Model Supervised Objectives Supported Feature Types
Centering No zero mean CN
Standardization No zero mean, unit standard deviation CN
PrincipalComponentAnalysis No linear independence, dimensionality reduction CN
LinearDiscriminantAnalysis Yes linear independence, class separation, dimensionality reduction CN
BoxCoxTransformation No univariate normal distribution CN

Predictive

All the predictive models provided by the library are supervised machine learning algorithms. Despite this commonality, the algorithms are quite different in many ways. Predictors can be categorized based on several criteria. One such criterion is whether they are parameterized by a fixed number of parameters or not. Parametric models depend on a finite number of parameters regardless of the number of observations in the training data. On the other hand, non-parametric predictive models do not have a fixed number of parameters. However, in spite of what their name suggests, they do have parameters. In fact, the complexity (number of parameters) of non-parametric models grows with the number of observations in the training data.
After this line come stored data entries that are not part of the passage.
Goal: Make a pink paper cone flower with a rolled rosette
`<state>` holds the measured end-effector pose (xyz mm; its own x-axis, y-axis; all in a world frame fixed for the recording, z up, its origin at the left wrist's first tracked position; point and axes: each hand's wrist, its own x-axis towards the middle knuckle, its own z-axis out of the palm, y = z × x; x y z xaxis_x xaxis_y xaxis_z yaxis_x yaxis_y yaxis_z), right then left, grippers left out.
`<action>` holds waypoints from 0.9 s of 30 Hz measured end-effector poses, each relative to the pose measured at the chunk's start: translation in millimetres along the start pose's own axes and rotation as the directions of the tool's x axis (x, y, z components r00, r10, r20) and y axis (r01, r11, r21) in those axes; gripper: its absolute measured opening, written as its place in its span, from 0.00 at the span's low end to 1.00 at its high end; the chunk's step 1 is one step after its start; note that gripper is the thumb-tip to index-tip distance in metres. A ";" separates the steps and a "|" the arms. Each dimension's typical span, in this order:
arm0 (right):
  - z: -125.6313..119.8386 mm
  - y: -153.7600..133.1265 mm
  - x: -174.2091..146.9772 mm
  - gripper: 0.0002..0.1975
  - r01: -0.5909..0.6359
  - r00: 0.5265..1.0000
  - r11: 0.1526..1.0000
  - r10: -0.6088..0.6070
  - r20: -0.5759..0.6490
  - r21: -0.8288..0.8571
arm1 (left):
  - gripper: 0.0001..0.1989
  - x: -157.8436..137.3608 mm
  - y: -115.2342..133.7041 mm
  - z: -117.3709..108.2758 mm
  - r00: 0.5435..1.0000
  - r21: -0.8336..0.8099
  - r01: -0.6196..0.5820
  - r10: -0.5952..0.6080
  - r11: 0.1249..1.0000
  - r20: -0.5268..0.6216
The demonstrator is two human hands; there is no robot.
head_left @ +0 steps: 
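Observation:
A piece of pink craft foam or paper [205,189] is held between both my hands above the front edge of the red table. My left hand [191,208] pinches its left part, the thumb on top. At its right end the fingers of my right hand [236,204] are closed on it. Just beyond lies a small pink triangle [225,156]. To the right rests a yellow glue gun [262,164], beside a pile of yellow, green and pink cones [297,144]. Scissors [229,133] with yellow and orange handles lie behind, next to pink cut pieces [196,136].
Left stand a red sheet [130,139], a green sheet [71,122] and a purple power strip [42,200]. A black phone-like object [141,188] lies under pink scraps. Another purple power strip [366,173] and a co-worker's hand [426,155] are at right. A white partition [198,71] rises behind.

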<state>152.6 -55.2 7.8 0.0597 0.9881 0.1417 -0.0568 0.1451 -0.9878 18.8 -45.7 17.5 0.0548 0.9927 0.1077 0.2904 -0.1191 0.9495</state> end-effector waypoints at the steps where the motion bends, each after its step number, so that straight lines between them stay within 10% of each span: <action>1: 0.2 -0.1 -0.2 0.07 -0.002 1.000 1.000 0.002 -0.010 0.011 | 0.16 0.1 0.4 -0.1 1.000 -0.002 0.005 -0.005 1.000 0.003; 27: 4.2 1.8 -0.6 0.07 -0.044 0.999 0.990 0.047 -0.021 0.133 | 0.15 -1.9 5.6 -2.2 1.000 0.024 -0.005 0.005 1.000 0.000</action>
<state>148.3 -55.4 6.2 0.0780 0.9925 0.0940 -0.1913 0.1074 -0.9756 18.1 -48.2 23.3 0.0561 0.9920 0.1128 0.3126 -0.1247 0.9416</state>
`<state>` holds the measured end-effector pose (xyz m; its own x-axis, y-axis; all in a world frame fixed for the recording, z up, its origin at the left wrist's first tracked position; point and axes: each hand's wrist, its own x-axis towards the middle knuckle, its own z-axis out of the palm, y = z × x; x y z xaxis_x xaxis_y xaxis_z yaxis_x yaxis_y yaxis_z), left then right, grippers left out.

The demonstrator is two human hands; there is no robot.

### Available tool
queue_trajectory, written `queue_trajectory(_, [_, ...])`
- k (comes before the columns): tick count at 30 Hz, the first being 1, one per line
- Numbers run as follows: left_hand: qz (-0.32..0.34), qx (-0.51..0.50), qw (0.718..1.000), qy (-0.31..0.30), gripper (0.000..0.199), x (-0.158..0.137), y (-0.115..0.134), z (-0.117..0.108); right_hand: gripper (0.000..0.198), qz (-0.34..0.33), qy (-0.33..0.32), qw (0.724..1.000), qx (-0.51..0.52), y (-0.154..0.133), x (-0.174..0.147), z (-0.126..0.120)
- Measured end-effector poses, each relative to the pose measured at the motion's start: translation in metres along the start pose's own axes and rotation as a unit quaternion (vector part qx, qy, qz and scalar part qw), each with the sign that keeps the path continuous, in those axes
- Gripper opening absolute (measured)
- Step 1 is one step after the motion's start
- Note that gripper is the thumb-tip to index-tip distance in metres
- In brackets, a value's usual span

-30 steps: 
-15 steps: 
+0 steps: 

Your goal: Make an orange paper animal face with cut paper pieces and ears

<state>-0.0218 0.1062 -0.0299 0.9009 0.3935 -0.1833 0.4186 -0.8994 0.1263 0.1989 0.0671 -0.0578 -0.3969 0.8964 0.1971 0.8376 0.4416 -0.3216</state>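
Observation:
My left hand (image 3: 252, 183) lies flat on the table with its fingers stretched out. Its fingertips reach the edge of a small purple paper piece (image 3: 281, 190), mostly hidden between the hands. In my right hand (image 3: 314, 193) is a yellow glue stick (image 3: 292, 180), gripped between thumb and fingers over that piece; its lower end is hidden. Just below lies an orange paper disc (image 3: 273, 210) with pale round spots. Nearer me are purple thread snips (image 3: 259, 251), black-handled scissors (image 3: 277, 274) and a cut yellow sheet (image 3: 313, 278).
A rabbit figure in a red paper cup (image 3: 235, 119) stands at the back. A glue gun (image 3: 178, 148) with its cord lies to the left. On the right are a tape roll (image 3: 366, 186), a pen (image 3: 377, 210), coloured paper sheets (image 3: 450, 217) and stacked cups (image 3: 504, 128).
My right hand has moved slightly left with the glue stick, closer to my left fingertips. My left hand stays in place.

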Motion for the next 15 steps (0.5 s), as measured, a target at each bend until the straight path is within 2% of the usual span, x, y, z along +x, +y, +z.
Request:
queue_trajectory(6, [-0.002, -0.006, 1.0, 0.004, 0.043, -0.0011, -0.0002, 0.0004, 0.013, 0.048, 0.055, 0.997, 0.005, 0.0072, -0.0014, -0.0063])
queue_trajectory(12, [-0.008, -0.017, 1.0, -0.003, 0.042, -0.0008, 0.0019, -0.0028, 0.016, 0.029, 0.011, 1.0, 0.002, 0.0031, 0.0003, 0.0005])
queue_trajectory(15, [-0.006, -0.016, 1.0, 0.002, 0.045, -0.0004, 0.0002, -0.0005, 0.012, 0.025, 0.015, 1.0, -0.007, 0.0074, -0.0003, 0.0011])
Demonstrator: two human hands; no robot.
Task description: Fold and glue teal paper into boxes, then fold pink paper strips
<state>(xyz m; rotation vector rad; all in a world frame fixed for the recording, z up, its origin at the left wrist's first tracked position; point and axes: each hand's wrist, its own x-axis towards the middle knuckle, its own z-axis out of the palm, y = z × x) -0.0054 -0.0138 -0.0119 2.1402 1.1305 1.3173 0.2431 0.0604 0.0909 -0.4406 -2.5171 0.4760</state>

Another criterion to group predictive algorithms by is the type of predictions they make. Based on this, there are three main categories of predictive models which are described below.

Regression models predict continuous dependent variables. They can be used, for example, to predict house prices and temperatures. The data type of such predictions is always float.

Binary classifiers predict binary dependent variables. The only two values the predictions can take on are 0 and 1 (after rounding to the closest integer). These values usually encode a true or false relationship with 1 meaning that the observation is predicted to belong to the class in question and 0 meaning it is not. The data type of these models' predictions is always int. Use cases of binary classifiers include, for example, the prediction of whether a mushroom is edible or whether a transaction is fraudulent. With some work, binary classifiers can be applied to multinomial classification problems as well. This is done by fitting a binary predictor to each class and when it comes to inference, running the observation through all the binary predictors and selecting the class whose predictor made the most confident positive prediction.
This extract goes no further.